A summer survey from flight aggregator Kayak around the “Unspoken Rules of Air Travel” found that armrests are essentially up for grabs. Fifty-seven percent of respondents said the middle seat passenger is not entitled to both arm rests. Not even Kayak’s own marketing team could agree on which passenger should cede the space to their seat mate.
“It was hotly debated among our team,” Kayak’s consumer travel trends expert Kayla Deloache told CBS MoneyWatch. “Does it automatically go to person in middle seat? To whoever gets there first? There was some disagreement.”
That said, she doesn’t think it’s incumbent on airlines to specify rules for armrest usage.
“There are already so many rules when you fly that adding something like this on top of it wouldn’t make sense. They need to focus on the safety of the passengers with rules. This is really up to the flyers,” she said.
Etiquette expert Diane Gottsman agrees that airlines weighing in would send them down a slippery slope.
“Then they would have to cover kicking the seat, hitting the call button, reclining,” she said.
“It’s all a negotiation”
Underlying the contest for space on a plane is an axiom of flying these days that few passengers may think about: Even when you purchase an airplane ticket, nearly every inch on an aircraft is up for negotiation, according to travel expert Chris Elliott of consumer news site the Elliott Report.

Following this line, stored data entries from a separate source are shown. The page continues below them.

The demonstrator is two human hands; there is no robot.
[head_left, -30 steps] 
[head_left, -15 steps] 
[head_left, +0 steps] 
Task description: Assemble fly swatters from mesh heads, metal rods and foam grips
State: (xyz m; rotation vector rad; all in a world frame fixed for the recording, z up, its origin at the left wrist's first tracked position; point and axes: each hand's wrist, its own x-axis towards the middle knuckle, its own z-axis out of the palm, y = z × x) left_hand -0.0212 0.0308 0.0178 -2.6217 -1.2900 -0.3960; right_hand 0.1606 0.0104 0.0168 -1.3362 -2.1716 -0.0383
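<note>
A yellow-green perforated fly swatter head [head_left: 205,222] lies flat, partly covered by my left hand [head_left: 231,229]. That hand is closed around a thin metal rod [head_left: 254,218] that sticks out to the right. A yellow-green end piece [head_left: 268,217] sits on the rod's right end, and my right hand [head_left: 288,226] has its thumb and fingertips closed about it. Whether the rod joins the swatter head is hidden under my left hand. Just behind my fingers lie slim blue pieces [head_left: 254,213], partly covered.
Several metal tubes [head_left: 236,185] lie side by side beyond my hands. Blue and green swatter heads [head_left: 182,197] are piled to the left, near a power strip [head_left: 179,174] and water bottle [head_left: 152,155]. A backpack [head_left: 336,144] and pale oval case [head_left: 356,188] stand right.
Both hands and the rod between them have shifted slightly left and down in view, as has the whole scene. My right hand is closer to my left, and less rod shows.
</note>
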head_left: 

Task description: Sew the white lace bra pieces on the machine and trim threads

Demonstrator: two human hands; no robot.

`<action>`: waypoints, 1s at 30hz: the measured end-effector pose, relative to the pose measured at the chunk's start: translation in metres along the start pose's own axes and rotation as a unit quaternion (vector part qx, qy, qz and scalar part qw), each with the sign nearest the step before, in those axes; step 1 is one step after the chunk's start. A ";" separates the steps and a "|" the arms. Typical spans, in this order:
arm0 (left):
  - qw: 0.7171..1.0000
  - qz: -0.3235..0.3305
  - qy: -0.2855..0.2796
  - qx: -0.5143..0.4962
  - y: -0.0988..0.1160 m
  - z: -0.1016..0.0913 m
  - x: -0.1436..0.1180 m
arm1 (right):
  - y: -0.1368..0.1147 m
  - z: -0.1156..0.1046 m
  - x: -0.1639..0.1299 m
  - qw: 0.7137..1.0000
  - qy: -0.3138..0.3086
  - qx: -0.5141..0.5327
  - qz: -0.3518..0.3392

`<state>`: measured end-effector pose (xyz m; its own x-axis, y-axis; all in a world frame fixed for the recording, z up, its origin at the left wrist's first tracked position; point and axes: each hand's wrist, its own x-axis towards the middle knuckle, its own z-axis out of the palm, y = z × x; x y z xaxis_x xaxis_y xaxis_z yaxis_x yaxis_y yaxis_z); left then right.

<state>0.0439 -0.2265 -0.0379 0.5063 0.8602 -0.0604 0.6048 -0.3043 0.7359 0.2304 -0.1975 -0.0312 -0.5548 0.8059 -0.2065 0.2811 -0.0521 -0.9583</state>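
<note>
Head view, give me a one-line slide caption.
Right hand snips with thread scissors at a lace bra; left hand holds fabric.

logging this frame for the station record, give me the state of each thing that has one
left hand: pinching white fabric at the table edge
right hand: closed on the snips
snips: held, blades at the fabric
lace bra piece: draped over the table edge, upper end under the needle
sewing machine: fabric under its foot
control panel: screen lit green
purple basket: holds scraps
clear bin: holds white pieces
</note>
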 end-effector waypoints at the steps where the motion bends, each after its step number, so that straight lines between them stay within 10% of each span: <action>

“The idea that anything on the plane belongs to anyone is absurd. It’s a shared space, including your seat, the space in front of you, next to you. Anyone who says that the armrest belongs to anyone is blowing smoke,” he told CBS MoneyWatch. “Even the space in your seat, sometimes you find people spilling over into your seat if you are seated next to someone bigger. You may not be able to use the entire seat and airlines are very unsympathetic to that. So I wouldn’t even say the seat belongs to you, it’s all a negotiation.”
The same battle also rages for space under seats and overhead bins. “Where does your space end and theirs begin?” Elliott added.
To avoid altercations, a polite passenger can choose to address the issue head on and simply ask their seat mate if they mind your using the armrest.
“At least you asked and didn’t assume that it’s yours,” Elliott said.